It suggests that the Democrats, suffering a barrage of fire from both General Eisenhower and Senator Nixon for corruption in government, could be expected to take the fullest possible advantage of the situation. It would tend to neutralize the Senator's ability to campaign against ethical laxity by the Democrats, especially as it had never been explained satisfactorily why Senator Owen Brewster, in violation of party rules, had sent Republican funds to Congressman Nixon during his 1950 Senate campaign, through the mysterious Henry Grunewald. The problem would also handicap the General in attacking corruption in government.

It concludes that while the General, though a novice in politics, had to understand that there were calculated risks when entering a presidential campaign, he had not contemplated the present complication, and while he had indicated his belief that Senator Nixon was an "honest man", he had to feel some disappointment that his running mate had not kept himself above reproach.

And here we thought he was such a nice young man... We are not so sure, now. But everyone is innocent until proved guilty.

"A Dubious 'Asset' for Eisenhower" finds that the defection from the Democrats of Governor James Byrnes of South Carolina to support of General Eisenhower, albeit supporting the Democratic slate of electors which would appear on the South Carolina ballot, while a significant development, would not likely help the General a great deal. The Governor had been bitter since President Truman had fired him as Secretary of State in early 1947, having become resentful of the leadership of the Democratic Party and opposed to the philosophy of government which he had helped fashion both as a Senator in the 1930's and as part of the Roosevelt Administration between 1942 and 1945. (It leaves out his repeatedly reported bitterness toward Mr. Truman for being selected for the 1944 vice-presidential nomination by the party bosses after President Roosevelt had reportedly promised Mr. Byrnes, the "assistant President" during the war, the nomination.) He now indicated that he was placing principle above party, believing that Governor Stevenson, to whom he had been initially warm, had steered too far to the left. He thus joined Democratic Governors Allan Shivers of Texas and Robert Kennon of Louisiana in supporting General Eisenhower.

It suggests that the 1952 climate was more favorable to party irregularity in the South than at any time since 1928, when the late Senator Furnifold Simmons of North Carolina sealed his political doom by supporting Herbert Hoover for the presidency over Governor Al Smith, a Catholic who favored ending Prohibition. Senator Simmons had been defeated in 1930 by the late Josiah W. Bailey, mainly resulting from resentment among North Carolina voters over his 1928 bolt from party fealty.
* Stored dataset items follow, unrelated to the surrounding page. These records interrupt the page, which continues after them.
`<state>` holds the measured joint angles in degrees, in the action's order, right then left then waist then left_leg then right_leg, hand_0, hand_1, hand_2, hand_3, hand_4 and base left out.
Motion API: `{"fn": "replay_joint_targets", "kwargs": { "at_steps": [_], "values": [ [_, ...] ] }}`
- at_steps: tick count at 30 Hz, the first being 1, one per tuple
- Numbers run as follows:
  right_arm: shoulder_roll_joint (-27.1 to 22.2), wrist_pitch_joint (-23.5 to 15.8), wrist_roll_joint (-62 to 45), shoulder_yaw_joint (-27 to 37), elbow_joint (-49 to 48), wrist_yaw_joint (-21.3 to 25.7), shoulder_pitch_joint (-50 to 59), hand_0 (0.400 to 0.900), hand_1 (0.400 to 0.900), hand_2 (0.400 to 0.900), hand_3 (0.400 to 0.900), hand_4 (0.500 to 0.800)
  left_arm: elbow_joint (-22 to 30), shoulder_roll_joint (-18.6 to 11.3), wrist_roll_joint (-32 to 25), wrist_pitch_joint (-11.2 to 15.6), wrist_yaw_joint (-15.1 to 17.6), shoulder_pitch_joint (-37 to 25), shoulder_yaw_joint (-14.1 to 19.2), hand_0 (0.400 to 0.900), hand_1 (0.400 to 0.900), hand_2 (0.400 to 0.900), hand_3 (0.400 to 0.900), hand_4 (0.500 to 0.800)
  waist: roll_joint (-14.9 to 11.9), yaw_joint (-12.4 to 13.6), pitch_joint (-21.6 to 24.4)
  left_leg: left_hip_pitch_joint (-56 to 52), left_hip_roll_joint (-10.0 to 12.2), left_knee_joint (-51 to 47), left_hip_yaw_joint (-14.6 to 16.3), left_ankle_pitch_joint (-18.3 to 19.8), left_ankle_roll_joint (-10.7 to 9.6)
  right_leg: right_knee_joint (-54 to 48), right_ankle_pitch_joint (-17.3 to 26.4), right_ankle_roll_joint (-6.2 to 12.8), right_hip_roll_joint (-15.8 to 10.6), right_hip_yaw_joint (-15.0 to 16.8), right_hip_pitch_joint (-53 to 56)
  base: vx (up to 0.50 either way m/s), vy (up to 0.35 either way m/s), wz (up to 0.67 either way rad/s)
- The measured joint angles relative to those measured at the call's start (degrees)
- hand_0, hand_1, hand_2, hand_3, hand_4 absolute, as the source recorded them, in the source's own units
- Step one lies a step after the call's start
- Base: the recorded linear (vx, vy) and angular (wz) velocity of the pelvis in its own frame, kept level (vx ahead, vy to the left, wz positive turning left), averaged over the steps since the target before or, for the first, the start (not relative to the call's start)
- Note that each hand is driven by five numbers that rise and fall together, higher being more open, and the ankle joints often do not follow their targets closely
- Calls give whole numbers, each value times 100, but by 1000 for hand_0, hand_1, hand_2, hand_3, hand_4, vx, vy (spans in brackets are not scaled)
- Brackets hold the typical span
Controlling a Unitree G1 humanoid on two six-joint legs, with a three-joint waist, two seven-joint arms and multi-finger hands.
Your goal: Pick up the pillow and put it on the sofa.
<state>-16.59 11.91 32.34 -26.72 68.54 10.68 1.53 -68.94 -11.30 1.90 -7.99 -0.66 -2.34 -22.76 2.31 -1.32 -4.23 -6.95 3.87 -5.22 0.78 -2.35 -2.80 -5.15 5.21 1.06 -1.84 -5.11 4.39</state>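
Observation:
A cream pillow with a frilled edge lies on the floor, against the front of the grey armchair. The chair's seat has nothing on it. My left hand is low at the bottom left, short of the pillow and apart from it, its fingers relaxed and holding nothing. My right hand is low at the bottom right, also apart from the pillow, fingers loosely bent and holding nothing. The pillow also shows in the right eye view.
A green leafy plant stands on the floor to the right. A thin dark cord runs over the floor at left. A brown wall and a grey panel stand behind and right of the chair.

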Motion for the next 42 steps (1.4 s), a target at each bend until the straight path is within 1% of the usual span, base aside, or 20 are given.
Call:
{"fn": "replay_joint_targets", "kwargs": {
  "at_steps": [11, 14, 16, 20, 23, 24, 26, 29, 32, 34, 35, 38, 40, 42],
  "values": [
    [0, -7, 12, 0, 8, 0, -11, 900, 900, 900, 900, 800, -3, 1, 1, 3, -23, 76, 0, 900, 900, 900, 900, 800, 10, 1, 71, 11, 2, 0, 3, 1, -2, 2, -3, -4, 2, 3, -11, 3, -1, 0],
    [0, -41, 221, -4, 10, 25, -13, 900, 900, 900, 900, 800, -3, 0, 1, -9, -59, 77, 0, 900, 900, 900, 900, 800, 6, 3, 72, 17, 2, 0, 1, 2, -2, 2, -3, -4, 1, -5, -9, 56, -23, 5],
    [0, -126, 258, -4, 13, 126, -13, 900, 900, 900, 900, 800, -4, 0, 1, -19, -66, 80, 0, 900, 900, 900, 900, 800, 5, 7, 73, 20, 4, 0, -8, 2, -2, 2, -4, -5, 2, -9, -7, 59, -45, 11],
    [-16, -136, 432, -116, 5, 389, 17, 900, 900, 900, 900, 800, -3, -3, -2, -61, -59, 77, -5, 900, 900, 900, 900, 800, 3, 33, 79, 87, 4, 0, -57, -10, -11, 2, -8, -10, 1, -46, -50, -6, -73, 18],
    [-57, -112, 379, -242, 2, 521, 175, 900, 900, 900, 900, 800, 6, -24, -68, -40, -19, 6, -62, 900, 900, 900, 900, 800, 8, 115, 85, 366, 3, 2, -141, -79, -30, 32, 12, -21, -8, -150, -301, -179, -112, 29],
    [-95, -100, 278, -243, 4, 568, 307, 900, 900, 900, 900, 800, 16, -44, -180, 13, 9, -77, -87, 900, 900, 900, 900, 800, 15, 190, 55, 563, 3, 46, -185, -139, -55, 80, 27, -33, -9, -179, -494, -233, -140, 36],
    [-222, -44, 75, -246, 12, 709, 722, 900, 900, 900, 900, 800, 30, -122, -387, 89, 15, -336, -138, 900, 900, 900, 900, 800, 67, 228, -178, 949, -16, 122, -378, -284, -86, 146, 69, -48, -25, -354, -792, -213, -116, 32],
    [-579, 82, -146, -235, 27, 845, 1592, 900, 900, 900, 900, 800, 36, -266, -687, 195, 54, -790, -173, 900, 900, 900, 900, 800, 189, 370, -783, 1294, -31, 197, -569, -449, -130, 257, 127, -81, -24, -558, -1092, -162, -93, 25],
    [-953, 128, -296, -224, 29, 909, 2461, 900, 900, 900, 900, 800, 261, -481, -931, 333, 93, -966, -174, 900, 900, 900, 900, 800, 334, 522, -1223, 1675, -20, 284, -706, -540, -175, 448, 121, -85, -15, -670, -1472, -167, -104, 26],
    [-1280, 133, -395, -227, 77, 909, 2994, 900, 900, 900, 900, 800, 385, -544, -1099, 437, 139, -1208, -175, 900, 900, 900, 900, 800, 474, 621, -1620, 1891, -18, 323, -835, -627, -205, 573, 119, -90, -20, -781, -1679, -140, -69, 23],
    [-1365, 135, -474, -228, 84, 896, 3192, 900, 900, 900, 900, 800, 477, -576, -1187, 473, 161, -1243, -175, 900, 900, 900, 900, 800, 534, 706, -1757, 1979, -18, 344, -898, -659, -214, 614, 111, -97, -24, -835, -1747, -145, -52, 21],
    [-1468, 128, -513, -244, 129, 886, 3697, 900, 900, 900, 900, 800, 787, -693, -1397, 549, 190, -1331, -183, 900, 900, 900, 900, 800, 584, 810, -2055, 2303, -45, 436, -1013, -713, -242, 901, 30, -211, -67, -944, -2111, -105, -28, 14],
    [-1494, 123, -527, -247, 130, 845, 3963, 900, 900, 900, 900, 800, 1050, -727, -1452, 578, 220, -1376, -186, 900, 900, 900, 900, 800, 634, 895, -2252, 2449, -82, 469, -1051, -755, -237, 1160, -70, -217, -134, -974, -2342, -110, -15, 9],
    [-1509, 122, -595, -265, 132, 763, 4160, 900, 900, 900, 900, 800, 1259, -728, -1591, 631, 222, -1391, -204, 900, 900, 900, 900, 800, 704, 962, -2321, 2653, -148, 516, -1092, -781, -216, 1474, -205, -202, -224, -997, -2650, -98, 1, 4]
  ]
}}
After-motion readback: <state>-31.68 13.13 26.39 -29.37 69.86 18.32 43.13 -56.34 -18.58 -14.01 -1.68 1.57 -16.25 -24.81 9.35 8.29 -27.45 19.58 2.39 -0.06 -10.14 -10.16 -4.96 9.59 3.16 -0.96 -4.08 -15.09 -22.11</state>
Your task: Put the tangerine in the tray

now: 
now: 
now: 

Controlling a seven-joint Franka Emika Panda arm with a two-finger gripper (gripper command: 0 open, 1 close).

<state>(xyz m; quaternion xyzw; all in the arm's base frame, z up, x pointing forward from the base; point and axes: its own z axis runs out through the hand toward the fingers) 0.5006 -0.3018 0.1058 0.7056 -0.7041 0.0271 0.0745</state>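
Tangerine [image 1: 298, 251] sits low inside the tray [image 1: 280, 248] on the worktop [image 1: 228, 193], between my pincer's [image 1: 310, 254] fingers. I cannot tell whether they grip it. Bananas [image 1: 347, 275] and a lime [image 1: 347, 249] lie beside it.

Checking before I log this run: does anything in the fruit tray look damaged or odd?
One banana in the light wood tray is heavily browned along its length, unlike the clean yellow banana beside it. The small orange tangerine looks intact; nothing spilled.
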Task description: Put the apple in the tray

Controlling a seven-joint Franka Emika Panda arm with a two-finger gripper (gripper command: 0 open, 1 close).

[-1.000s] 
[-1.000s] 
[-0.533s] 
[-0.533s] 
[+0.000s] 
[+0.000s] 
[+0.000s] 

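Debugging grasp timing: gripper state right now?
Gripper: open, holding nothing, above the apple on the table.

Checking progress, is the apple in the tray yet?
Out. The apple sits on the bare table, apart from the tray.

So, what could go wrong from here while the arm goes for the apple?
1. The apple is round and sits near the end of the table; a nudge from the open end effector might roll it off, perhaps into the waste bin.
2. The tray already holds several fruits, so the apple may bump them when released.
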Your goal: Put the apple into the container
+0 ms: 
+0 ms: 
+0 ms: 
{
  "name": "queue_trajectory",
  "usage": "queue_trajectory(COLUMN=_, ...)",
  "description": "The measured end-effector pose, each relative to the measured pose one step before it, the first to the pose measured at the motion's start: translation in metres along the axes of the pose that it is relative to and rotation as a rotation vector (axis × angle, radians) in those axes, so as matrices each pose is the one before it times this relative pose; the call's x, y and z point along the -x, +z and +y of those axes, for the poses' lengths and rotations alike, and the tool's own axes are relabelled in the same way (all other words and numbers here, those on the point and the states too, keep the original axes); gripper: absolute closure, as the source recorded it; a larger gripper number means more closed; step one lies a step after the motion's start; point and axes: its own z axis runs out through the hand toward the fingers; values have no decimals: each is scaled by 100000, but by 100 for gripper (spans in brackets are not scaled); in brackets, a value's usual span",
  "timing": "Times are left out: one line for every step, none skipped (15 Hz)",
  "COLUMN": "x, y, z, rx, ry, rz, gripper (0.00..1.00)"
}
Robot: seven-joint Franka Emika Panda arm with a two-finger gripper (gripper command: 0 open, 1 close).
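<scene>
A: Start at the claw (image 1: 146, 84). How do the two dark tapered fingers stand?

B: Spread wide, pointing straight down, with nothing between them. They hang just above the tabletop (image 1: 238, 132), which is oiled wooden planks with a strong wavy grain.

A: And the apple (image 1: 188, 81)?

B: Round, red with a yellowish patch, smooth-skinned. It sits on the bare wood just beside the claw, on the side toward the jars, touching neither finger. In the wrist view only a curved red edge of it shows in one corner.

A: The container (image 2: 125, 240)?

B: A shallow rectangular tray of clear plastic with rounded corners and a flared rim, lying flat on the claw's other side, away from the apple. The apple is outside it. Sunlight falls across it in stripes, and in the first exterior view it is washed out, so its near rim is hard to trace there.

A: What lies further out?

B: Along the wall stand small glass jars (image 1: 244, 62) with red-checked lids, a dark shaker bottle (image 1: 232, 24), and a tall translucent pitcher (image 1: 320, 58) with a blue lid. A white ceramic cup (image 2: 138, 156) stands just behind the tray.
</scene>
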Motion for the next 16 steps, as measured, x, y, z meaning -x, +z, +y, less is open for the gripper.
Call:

It suggests that the support of General Eisenhower by the three Governors would be more productive of lasting results than the Dixiecrat third party of 1948, which it regards as having been an ill-advised venture, doomed to failure from its inception, but would not have such permanent benefits as would the building of a strong Republican Party at the grassroots level, indeed suppressing the Republican vote, given that Governor Byrnes was assuming leadership of the state's Democrats for Eisenhower.

It finds, however, that the Governor's announcement would not necessarily have any great influence on South Carolina voters, other than relieving them of the stigma of voting Republican. There had been signs, it notes, at the time of the Democratic convention in July that South Carolinians had grown tired of the one-man domination of state politics by the Governor, and it was conceivable that they would rebel against the Governor's attempt to guide them.

It also finds that the Governor's endorsement of the General would not likely bring the latter any more conservative support, Democratic or Republican, from across the country, as the General already had the support of those who were displeased with the current Administration. The endorsement, indeed, might have a boomerang effect, as the necessary independent voters might be frightened away from the Eisenhower camp should it become overloaded with right-wing leadership, especially malcontents of the Democratic Party, such as Governor Byrnes.

"Robots over Korea" tells of the guided missiles presently being used in the Korean War not being new, that the Germans had applied the same principle during World War II with their V-rockets, and the U.S. had utilized a few drone, radio-controlled bombers against the Germans. The drones used in Korea were old World War II fighters equipped with radio control and explosives. Such aircraft would be sitting ducks if the enemy had an effective air force.

The new versions being used, however, equipped with television cameras in addition to radio controls, were capable of extraordinary precision, unlike the German V-rockets, which had been launched generally in the direction of a target without ability to control them. The guided missiles could reach places where ordinary warplanes could not without undue risk, taking the burden of hazardous assignments off air crews. The allies thus possessed a weapon which could break the morale of the enemy in North Korea at a relatively cheap cost, especially if accompanied by propaganda through radio and leaflets dropped amid the enemy population.

A piece from the Christian Science Monitor, titled "As Others See Us", tells of an attorney from Lincolnton, N.C., recently installed as the supreme chancellor of the Supreme Lodge of the Knights of Pythias, having stated that men ordinarily of courtesy and politeness, who might decline to precede another through a door, would break their necks to beat a person to the next stoplight. The piece suggests that his statement underscored the problem of ridding the highways of "speed demons".

The Knights of Pythias had decided to sponsor a highway safety program, providing for researchers to determine the reasons for the difference between demonstration of ordinary courtesy in normal situations and rudeness on the road in the same person. It praises the effort, and also indicates that the "slowpoke" should not be overlooked, as that person was not often the most considerate, producing traffic snarls which were not in the interest of safety.

It concludes that whether one was a speed demon or slowpoke, it was the case that many drivers underwent a character change when they got behind the wheel, and it was to be hoped that the study would give them a reminder that their conduct was not conducive to safety on the highways.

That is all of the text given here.